(To do)
Since only part of the material below is wanted, output exactly the lines from the one with "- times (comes" up to and including the one with "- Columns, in".

(Data for analysis)
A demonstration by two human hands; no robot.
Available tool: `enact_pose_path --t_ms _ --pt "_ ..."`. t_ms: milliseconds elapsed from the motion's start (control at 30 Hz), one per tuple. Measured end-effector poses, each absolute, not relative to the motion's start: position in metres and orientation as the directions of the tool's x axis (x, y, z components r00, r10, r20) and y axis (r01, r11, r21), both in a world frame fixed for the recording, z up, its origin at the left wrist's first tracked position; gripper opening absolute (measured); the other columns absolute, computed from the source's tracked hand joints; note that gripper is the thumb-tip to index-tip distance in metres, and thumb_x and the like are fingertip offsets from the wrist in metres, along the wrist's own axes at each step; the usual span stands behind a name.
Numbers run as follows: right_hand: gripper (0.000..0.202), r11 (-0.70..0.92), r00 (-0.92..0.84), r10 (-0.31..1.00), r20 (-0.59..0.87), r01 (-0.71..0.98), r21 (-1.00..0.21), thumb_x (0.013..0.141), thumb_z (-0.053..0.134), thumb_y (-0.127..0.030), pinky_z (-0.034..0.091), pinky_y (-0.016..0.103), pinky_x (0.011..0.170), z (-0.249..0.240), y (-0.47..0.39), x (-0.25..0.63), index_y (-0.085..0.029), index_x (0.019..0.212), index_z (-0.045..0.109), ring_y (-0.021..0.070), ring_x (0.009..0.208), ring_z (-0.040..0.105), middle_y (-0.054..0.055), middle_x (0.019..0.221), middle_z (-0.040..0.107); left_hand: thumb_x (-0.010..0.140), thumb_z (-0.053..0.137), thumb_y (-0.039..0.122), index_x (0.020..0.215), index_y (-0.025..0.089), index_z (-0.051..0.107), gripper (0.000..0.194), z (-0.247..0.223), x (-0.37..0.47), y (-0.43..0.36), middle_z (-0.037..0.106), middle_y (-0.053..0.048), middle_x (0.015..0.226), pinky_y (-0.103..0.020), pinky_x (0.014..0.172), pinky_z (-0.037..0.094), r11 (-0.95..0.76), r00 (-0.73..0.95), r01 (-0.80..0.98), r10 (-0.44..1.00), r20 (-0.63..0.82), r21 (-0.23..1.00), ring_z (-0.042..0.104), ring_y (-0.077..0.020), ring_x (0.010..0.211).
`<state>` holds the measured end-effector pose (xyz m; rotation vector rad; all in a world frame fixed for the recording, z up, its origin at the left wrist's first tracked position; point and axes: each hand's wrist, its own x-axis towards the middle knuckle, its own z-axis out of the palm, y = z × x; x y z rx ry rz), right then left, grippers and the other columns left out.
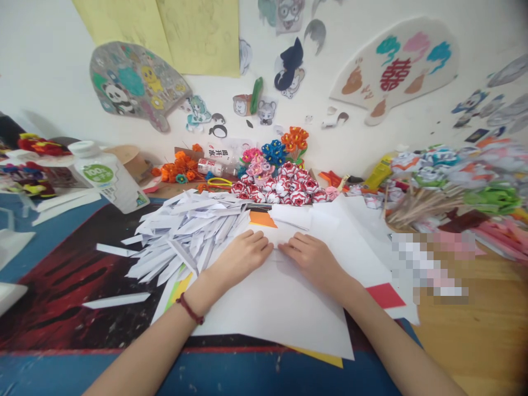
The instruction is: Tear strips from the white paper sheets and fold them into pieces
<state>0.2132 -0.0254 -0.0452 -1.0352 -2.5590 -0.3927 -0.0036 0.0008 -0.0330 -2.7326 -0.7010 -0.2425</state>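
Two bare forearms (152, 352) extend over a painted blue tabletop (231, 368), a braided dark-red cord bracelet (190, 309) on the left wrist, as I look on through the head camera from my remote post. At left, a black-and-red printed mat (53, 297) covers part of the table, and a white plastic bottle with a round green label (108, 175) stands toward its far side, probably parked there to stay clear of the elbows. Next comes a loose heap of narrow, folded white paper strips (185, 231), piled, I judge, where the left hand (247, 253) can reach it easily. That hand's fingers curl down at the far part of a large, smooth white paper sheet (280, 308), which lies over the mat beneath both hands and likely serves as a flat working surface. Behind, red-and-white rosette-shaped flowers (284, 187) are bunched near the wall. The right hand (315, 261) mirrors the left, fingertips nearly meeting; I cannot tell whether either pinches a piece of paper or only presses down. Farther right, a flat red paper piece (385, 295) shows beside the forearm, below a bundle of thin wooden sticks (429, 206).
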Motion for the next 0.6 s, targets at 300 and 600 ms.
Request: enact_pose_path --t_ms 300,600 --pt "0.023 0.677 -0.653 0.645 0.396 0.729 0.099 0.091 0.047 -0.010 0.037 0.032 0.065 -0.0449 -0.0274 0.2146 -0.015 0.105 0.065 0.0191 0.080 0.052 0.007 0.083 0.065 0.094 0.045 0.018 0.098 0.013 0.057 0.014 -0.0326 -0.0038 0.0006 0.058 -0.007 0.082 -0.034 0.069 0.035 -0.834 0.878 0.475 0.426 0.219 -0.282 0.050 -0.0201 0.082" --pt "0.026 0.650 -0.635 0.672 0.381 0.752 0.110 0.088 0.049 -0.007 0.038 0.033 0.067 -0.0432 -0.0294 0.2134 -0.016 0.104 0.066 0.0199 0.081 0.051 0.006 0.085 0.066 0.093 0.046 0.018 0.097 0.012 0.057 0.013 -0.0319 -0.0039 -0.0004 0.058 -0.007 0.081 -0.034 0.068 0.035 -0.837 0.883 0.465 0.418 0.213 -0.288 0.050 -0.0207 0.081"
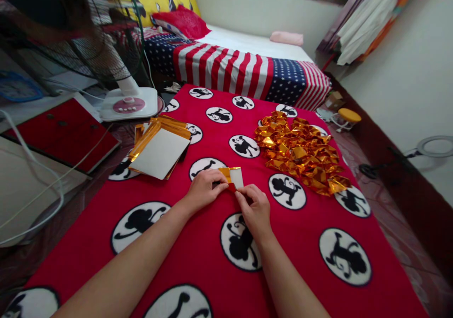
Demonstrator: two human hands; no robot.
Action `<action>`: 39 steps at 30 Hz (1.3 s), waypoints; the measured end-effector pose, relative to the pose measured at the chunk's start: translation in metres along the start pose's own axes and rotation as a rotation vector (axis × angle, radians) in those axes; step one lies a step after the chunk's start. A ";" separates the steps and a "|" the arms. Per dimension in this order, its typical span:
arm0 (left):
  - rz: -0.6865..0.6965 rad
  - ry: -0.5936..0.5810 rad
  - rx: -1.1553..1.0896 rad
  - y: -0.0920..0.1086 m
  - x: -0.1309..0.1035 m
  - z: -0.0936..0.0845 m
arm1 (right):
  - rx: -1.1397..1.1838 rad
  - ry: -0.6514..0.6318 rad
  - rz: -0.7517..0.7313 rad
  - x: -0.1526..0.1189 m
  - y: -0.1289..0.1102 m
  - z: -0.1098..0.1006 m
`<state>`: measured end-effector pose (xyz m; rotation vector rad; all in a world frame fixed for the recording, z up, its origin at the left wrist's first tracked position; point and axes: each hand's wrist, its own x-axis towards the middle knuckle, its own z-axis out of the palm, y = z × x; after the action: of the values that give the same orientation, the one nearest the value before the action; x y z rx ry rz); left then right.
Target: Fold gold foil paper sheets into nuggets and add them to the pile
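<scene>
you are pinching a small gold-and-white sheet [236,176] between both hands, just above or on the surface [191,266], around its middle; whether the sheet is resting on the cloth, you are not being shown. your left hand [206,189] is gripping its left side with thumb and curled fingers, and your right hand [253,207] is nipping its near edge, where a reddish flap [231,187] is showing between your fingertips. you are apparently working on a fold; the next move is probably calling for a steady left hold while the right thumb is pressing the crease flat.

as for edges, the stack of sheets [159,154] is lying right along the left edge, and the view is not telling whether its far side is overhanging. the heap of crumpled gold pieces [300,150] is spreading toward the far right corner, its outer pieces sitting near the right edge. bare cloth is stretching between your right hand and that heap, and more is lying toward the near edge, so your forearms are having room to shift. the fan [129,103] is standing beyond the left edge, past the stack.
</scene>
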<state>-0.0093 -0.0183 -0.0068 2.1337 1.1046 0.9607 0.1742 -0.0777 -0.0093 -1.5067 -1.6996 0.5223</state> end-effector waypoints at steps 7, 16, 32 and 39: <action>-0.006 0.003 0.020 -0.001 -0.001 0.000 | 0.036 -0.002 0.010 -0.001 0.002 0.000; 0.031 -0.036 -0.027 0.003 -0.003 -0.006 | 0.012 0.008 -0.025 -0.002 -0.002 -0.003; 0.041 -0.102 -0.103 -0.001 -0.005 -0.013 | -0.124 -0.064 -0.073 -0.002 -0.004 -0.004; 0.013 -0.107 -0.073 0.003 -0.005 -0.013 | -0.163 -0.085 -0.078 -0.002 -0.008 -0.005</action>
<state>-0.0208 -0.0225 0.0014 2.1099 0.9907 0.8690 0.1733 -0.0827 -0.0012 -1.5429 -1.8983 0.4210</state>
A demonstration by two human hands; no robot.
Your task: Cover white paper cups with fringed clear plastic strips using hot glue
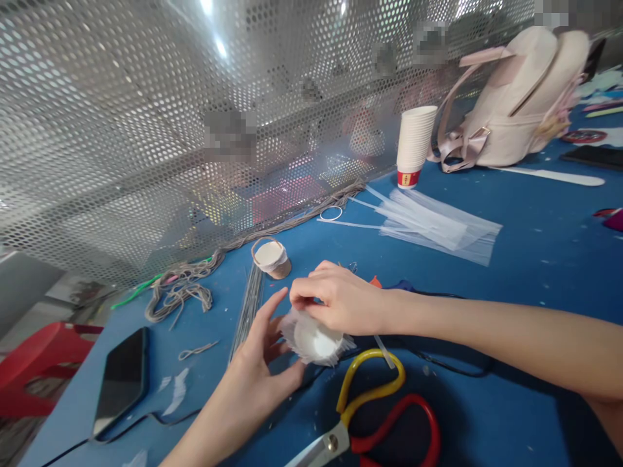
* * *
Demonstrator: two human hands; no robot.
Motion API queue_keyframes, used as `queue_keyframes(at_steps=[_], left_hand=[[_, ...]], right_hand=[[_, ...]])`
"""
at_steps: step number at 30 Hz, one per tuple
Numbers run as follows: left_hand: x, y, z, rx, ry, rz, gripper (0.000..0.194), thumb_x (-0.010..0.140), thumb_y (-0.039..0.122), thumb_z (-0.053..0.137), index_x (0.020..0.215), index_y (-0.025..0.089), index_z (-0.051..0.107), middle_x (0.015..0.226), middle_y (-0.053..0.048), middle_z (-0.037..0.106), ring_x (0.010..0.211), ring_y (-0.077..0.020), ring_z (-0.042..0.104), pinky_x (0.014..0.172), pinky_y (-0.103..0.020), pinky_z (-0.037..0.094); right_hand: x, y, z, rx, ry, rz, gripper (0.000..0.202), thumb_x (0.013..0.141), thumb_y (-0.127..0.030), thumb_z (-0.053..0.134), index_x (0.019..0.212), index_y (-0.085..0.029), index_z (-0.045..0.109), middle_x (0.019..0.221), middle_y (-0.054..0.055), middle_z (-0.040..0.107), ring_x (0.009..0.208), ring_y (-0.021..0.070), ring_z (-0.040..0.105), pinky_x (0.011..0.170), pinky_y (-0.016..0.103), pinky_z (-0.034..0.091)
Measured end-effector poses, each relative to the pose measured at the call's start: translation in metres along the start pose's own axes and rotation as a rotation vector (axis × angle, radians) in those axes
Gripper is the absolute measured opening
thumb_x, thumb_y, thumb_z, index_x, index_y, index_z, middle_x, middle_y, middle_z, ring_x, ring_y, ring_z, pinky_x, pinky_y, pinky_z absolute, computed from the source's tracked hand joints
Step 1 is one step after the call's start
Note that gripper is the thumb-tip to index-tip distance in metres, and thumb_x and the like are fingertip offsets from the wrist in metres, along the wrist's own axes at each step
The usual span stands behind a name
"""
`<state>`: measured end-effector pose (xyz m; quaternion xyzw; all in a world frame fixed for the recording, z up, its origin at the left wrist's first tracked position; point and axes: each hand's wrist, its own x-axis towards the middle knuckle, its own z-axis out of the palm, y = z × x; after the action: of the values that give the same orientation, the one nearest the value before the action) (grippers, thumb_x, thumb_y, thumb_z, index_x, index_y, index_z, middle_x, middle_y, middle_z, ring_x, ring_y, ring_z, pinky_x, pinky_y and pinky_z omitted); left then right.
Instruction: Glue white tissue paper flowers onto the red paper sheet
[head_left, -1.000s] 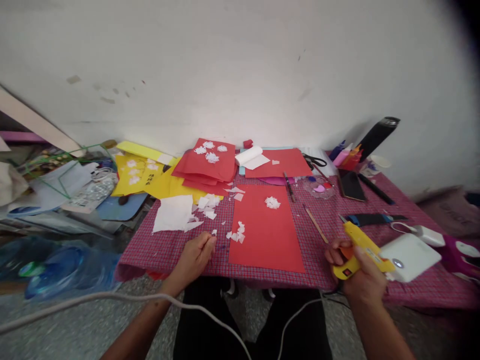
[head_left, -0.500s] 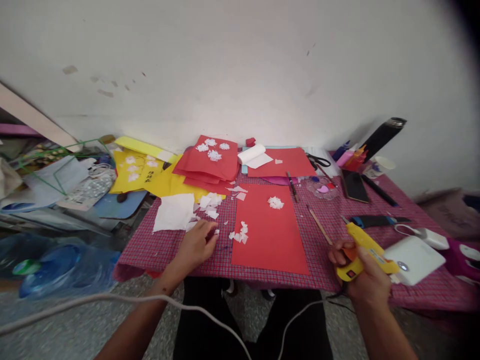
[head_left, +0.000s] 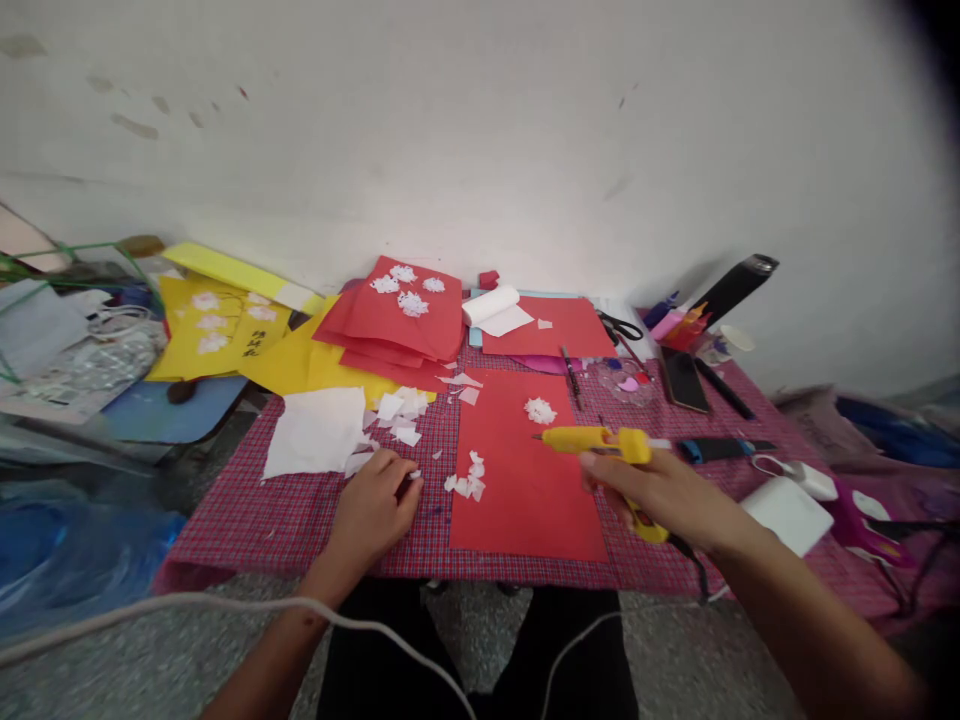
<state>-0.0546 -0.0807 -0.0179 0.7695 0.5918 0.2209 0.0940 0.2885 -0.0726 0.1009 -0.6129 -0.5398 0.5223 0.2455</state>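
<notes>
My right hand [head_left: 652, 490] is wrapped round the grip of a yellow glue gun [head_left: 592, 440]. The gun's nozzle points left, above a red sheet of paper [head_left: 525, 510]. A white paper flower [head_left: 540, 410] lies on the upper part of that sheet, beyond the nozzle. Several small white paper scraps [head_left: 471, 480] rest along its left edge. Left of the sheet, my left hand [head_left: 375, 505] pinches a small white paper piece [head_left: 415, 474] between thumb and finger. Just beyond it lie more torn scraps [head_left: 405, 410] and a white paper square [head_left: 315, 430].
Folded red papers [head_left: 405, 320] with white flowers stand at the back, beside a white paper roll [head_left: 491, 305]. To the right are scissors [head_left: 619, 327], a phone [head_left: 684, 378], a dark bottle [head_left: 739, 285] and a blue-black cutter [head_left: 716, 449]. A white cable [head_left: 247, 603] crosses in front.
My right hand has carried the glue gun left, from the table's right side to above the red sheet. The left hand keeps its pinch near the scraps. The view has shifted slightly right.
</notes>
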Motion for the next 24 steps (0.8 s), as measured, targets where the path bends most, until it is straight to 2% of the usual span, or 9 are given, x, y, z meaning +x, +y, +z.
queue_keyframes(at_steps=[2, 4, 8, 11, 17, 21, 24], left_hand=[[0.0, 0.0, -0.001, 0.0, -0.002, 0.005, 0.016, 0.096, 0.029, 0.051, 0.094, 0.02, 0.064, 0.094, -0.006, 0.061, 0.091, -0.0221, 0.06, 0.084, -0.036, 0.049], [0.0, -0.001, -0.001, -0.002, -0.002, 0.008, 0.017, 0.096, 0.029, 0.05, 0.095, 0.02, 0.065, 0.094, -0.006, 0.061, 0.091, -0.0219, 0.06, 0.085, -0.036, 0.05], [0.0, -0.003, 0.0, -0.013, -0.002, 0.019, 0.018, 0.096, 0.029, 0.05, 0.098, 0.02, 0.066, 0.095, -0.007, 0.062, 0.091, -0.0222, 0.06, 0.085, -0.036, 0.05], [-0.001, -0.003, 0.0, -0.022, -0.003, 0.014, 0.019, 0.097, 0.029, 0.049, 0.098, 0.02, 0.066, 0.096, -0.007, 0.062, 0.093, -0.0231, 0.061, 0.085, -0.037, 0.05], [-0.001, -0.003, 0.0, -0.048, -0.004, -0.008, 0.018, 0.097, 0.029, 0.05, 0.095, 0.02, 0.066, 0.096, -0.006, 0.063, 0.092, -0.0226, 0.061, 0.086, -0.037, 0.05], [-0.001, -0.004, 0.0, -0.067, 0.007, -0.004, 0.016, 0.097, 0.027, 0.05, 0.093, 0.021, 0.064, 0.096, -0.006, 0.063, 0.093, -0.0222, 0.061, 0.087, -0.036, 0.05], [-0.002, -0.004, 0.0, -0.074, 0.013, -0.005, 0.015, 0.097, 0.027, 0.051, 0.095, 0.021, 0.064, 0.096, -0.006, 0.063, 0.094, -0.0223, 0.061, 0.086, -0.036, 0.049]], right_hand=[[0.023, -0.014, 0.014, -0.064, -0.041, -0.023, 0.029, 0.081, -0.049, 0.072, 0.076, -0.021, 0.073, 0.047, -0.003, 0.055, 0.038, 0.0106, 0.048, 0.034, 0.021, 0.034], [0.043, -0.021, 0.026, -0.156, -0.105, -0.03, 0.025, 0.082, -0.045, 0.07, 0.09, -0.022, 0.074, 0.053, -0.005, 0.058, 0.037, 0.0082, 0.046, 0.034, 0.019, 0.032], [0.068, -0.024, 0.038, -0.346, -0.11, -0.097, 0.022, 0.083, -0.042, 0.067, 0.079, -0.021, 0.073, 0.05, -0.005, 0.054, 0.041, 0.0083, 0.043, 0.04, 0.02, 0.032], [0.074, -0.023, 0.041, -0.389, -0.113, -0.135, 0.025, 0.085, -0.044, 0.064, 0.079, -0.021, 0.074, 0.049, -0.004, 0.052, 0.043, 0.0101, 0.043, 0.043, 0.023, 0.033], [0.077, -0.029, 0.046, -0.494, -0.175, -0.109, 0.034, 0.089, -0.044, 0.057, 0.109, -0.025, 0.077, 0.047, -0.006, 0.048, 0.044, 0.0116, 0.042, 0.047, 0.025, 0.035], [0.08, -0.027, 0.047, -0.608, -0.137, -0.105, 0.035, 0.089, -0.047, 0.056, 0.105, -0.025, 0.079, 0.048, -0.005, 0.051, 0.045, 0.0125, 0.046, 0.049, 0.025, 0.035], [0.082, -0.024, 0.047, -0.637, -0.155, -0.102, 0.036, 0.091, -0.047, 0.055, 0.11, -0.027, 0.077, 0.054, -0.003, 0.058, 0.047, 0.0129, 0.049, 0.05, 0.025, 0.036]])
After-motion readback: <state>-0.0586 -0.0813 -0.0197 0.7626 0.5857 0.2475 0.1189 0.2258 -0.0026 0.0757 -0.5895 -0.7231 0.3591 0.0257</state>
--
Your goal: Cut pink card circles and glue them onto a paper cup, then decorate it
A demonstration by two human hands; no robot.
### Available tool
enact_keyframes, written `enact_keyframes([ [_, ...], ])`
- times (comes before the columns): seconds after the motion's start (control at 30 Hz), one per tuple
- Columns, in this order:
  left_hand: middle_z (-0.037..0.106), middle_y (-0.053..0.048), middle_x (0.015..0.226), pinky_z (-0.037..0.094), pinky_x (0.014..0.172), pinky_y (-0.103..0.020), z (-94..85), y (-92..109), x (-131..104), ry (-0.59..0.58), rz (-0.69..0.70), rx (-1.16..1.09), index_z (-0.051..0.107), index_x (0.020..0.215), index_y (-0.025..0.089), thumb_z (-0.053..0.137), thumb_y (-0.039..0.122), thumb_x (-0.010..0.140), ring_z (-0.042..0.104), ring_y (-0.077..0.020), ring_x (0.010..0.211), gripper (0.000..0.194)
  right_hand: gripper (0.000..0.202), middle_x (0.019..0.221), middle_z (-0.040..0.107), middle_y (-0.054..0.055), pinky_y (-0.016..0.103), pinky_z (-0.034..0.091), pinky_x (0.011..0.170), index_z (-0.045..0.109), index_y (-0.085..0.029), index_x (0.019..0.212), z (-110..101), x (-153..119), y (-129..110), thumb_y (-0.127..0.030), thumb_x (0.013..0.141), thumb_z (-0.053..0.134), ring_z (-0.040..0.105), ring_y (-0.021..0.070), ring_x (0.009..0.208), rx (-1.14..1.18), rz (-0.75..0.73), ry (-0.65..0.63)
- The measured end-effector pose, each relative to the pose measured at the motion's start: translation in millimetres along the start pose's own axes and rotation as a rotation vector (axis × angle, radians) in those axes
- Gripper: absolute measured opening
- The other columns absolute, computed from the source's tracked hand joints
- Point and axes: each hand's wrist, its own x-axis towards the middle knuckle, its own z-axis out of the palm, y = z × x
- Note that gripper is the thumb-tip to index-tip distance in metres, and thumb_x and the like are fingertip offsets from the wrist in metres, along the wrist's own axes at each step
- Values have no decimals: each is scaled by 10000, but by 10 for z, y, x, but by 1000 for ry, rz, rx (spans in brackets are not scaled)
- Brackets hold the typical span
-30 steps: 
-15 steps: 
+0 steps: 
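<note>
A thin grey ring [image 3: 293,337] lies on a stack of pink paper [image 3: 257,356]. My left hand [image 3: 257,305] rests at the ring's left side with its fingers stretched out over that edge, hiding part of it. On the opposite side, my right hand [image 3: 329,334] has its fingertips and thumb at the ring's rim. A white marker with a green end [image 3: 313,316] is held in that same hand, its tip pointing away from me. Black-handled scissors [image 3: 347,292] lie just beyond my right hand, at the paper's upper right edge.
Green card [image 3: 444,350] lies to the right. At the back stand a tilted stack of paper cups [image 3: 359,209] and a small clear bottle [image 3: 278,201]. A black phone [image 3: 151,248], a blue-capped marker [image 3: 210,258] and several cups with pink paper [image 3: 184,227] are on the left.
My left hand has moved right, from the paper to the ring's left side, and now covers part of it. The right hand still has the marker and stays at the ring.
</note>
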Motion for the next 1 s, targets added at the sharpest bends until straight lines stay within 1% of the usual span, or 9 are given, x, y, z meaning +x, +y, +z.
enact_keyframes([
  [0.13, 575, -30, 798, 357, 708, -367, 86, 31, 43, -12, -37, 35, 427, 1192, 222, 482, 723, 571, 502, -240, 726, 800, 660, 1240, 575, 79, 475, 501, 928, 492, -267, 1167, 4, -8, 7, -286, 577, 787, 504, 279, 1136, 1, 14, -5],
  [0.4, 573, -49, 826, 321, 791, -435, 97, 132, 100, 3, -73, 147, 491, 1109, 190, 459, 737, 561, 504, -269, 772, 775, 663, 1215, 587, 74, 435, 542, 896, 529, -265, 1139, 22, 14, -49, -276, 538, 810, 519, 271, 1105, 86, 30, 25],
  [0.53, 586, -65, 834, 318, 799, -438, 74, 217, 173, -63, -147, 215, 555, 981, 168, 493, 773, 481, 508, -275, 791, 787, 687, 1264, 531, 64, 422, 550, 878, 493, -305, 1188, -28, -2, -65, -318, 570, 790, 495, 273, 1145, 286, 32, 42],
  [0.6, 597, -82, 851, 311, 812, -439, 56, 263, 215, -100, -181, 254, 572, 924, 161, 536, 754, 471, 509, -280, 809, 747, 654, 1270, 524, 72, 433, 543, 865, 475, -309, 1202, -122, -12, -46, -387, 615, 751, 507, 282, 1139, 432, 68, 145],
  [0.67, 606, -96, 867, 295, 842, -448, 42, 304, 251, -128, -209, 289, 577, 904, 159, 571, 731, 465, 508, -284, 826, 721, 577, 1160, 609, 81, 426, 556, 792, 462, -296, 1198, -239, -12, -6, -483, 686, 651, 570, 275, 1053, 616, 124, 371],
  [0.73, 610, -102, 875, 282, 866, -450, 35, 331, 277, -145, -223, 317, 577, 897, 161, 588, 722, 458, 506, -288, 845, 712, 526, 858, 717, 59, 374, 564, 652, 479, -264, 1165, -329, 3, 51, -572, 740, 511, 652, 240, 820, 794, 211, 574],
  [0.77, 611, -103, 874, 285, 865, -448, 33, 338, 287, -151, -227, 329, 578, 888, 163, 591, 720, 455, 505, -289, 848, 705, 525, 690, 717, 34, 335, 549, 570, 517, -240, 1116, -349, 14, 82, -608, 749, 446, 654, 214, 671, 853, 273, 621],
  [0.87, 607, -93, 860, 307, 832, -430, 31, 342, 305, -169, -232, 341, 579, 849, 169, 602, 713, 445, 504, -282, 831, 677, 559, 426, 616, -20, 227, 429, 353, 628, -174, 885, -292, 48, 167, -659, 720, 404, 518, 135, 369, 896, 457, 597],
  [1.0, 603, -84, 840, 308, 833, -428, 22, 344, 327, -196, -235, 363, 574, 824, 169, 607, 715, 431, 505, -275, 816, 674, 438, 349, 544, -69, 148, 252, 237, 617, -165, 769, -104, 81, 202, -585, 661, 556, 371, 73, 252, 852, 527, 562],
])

(Answer box)
- times (comes before the columns): seconds after the motion's start (control at 30 Hz), one per tuple
- Columns, in this order:

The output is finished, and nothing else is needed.